C’est encore le cas, semble-t-il !
Oui, l’un de mes plus grands bonheurs est d’être dans mon laboratoire de travail. Chaque jour, j’y travaille mon instrument cinq à six heures. C’est vous dire l’importance que cet instrument a dans ma vie !
Le violon a une énorme importance, mais pas une importance exclusive.
En effet ! Parallèlement à mon activité de violoniste, j’ai rencontré des situations et des musiciens qui m’ont ouvert à d’autres domaines. Cela a commencé dès mes années de formation. J’ai eu le grand bonheur de travailler avec des gens comme Nathan Milstein et Arthur Grumiaux. Ça m’a donné une idée de ce que pouvait être la transmission en musique.
Vous avez transformé cette expérience en responsabilité.
Bien sûr, après avoir eu le privilège de travailler avec de tels maîtres, je devais à mon tour transmettre dans la même direction et avec le même esprit d’ouverture, c’est-à-dire non pas pousser les jeunes musiciens à jouer comme je le ferais mais les aider à trouver leur propre langage pour exprimer leurs émotions selon leurs voies.
Quelles rencontres ont déterminé ce qu’allait devenir votre vie ? Concrètement, par exemple, comment êtes-vous devenu chef ?
C’est la faute à Herbert von Karajan. Un jour, il m’a lancé : “Vous êtes un musicien très complet. Vous vous intéressez à beaucoup d’aspects musicaux. Quand vous jouez une sonate de Brahms, j’entends l’orchestre. Donc vous devriez penser à diriger.”

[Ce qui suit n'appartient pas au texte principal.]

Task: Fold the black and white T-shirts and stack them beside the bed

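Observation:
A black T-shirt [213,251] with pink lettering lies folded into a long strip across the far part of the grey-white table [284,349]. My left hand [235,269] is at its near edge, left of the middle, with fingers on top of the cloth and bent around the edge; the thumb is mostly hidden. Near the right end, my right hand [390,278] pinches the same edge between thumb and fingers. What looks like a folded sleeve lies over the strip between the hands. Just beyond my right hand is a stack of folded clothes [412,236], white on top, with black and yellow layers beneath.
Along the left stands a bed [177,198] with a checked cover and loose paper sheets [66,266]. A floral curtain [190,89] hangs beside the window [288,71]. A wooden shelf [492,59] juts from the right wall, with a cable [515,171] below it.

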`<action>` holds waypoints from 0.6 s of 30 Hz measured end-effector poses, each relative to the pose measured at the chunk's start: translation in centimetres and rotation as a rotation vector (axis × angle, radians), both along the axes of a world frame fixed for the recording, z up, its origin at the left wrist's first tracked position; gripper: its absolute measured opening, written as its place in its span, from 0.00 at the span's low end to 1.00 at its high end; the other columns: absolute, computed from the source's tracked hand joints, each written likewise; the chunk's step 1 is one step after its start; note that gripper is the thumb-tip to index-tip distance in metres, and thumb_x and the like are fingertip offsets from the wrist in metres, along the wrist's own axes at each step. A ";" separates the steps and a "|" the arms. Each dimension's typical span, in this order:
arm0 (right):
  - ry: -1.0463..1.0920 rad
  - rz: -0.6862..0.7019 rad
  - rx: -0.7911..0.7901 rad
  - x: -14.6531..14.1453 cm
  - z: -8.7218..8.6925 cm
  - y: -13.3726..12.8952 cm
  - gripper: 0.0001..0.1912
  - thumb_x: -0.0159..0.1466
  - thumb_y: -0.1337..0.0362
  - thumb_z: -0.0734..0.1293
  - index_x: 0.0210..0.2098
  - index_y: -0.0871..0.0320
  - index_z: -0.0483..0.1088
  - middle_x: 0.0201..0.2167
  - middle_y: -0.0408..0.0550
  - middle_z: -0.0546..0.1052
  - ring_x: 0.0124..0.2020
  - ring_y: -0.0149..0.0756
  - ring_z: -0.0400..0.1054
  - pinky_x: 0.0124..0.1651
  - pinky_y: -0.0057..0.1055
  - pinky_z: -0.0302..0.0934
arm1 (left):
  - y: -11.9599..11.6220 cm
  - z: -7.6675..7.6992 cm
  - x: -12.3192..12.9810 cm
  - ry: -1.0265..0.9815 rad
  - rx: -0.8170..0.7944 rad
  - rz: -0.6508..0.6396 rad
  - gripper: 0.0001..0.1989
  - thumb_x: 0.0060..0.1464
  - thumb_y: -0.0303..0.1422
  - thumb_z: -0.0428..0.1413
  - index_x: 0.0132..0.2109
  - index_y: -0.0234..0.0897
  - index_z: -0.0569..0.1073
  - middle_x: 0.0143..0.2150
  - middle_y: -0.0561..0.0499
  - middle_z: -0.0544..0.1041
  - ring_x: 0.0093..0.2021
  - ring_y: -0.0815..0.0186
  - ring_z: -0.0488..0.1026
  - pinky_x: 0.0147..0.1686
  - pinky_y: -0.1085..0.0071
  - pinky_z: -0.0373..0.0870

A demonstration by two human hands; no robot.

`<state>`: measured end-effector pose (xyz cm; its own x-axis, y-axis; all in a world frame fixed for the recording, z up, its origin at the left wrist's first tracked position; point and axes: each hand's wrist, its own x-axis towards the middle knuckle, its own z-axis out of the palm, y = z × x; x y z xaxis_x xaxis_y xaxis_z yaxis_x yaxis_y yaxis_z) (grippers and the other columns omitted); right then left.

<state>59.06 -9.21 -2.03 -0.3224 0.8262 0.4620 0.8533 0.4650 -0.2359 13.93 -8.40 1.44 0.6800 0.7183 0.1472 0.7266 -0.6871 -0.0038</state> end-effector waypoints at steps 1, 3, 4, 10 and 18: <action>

Y penser, c’est une chose, mais comment commence-t-on, concrètement ?
À l’époque dont je vous parle, Karajan avait un assistant qui dirigeait un orchestre de très bons jeunes musiciens. Il a exigé de cet assistant qu’il me laisse un petit temps de ses répétitions pour que je puisse me familiariser avec la direction. Ce n’est pas moi qui l’ai décidé, ce sont les circonstances de la vie qui m’ont poussé. On est loin d’une décision ou d’une volonté !
« Le violon est stupide »
Aujourd’hui, diriez-vous que chaque facette de votre art nourrit l’autre, ou que l’estuaire où se jettent les fleuves de vos différentes pratiques reste tout de même le violon ?
Quand on est violoniste, on reste violoniste jusqu’à son dernier souffle. Néanmoins, j’essaye de ne pas limiter ma conception de la musique à ma conception du violon.
Il vous arrive même de pousser la provocation jusqu’à affirmer que le violon est stupide…
Parce qu’il l’est ! Et c’est tant mieux car, ainsi, nous échoit une grande mission : le rendre éventuellement intelligent. Pour cela, la seule méthode consiste à le poser afin de se demander
- ce que l’on sait,
- ce que l’on imagine et
- ce que l’on projette de soi dans un texte musical.
C’est en cela que votre conception du violon rejoint votre conception de la direction d’orchestre.
Disons que la méthodologie est semblable. Si l’on essaye une autre méthodologie, on se fourvoie. Par exemple, si, devant une partition, on prend le violon sur-le-champ, on se limite immédiatement à ce que le violon peut faire ou à ce que vous pouvez faire avec l’instrument. Par conséquent, pour repousser ces limites-là, immédiates, pragmatiques, il n’y a qu’une seule et unique solution : éloigner le violon de vous. Le violoniste vit en permanence cette attirance-répulsion.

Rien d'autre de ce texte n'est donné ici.